**TASK TO CARRY OUT**
Only one stretch of the records below should be repeated. It starts with the line containing "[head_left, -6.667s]" and goes on through the line containing "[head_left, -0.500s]", exactly as written.

**DATA SUPPLIED**

▼▼▼

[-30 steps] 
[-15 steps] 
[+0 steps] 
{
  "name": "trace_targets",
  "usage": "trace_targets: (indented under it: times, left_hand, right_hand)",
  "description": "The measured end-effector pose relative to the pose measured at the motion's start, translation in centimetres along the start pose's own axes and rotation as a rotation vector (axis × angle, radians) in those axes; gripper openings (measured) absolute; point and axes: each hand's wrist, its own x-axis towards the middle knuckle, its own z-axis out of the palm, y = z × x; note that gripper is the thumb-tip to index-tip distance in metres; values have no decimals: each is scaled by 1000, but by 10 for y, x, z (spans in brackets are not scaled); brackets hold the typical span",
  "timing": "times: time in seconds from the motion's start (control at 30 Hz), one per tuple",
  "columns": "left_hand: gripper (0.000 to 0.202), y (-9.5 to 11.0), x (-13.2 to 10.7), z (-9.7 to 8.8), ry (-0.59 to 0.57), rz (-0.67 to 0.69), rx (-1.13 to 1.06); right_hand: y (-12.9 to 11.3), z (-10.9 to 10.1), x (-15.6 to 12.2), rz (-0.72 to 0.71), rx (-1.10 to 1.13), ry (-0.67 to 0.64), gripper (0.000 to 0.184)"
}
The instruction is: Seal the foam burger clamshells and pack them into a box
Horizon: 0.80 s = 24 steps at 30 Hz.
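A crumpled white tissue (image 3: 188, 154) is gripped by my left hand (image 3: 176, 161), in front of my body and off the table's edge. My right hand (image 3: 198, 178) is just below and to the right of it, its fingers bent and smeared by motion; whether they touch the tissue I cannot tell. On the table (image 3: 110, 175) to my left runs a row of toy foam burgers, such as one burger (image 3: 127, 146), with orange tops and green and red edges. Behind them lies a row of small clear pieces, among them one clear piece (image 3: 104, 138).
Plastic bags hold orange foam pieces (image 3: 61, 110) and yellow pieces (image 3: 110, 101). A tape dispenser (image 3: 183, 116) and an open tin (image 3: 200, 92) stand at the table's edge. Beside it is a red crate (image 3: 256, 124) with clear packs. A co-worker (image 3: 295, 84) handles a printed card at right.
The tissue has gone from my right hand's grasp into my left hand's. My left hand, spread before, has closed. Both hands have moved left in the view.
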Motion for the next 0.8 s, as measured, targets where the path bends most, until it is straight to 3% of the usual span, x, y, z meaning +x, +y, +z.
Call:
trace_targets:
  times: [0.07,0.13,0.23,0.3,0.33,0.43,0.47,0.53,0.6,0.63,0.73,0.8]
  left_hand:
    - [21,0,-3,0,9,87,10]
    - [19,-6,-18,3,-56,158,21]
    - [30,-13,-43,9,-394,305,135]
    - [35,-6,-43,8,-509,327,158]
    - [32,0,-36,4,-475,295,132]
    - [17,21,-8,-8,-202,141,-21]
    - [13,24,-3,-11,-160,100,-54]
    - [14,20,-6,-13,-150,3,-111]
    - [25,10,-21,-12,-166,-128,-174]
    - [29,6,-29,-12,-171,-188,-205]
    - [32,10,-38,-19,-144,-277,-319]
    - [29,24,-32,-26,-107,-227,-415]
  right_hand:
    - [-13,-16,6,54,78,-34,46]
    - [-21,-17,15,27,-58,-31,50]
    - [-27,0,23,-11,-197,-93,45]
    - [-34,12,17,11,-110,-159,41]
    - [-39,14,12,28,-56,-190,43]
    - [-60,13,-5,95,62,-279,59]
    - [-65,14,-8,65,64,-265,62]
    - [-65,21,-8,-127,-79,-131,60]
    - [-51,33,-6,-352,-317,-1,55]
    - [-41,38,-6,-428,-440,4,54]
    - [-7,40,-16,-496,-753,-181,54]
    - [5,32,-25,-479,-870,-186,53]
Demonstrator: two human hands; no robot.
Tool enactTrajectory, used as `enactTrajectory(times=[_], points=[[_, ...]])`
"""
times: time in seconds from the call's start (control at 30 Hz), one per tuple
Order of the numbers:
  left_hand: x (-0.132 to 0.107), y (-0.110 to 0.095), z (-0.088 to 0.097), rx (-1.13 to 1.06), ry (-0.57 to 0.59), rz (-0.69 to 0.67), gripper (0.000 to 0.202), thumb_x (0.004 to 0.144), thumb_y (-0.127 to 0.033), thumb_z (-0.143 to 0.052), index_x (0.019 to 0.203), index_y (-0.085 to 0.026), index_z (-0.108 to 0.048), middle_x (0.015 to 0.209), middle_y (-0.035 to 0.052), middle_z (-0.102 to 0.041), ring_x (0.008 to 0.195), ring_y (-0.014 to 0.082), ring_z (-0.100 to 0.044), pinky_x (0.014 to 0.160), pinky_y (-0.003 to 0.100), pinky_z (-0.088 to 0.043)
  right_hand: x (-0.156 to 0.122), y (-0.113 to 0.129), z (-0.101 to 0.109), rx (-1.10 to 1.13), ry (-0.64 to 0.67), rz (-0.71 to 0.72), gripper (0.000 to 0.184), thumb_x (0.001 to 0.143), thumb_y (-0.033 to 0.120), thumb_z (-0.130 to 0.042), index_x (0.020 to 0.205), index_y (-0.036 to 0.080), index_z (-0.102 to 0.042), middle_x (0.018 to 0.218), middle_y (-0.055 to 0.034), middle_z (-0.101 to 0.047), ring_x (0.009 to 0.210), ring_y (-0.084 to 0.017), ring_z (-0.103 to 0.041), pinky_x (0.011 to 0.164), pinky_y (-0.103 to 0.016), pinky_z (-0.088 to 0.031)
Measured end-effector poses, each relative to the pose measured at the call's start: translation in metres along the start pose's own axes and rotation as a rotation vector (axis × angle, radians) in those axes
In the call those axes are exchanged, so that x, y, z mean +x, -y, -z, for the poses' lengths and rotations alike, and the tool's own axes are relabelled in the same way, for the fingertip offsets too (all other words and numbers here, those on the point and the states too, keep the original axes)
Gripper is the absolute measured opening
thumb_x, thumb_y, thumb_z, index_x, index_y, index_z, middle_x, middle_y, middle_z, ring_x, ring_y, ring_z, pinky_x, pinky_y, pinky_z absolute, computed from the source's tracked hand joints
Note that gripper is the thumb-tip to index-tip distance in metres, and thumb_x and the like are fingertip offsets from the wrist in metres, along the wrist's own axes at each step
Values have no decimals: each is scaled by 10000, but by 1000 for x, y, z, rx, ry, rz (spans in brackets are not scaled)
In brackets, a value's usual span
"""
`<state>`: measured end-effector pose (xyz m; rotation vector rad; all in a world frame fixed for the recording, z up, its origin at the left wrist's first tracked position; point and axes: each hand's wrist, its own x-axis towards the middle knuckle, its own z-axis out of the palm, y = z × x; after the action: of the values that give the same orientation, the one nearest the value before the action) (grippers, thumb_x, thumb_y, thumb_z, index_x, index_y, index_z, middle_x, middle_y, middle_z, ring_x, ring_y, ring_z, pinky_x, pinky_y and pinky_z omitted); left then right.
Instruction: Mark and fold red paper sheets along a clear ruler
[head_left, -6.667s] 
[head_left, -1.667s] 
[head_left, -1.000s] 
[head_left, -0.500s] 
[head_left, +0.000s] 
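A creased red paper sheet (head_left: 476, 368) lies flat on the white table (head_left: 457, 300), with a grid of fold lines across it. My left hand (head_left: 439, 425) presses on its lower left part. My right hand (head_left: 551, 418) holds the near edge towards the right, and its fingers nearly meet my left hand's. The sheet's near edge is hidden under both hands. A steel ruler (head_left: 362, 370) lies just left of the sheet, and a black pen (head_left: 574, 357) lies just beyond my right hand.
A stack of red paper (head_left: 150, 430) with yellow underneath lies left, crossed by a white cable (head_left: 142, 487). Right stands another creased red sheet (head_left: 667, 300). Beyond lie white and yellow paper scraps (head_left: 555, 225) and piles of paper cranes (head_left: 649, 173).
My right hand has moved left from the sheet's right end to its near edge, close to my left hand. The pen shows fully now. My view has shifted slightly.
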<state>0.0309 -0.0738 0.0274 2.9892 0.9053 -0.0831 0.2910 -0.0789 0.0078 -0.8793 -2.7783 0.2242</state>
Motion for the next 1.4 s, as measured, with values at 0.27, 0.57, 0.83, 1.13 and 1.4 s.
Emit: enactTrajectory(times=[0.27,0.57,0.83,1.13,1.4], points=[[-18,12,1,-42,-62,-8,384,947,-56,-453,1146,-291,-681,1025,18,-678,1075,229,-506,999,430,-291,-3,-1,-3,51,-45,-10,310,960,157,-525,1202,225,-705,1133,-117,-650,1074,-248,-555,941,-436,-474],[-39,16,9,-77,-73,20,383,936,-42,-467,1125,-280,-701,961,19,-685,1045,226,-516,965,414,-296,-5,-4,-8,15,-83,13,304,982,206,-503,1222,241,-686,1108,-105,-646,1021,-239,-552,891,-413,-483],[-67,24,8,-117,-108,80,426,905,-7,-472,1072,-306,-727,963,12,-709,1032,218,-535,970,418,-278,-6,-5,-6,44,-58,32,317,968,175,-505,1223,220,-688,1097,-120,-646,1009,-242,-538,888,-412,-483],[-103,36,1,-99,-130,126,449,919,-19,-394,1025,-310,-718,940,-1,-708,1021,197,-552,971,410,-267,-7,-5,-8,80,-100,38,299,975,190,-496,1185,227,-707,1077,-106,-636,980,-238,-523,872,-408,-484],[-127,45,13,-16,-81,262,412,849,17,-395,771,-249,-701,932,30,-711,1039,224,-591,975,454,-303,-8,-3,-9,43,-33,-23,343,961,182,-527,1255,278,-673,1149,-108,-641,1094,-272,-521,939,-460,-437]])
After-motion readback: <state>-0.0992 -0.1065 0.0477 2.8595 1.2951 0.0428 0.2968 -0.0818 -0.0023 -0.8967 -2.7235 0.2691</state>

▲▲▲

**EXERCISE ANSWER**
[head_left, -6.667s] 
[head_left, -1.667s] 
[head_left, -1.000s] 
[head_left, -0.500s] 

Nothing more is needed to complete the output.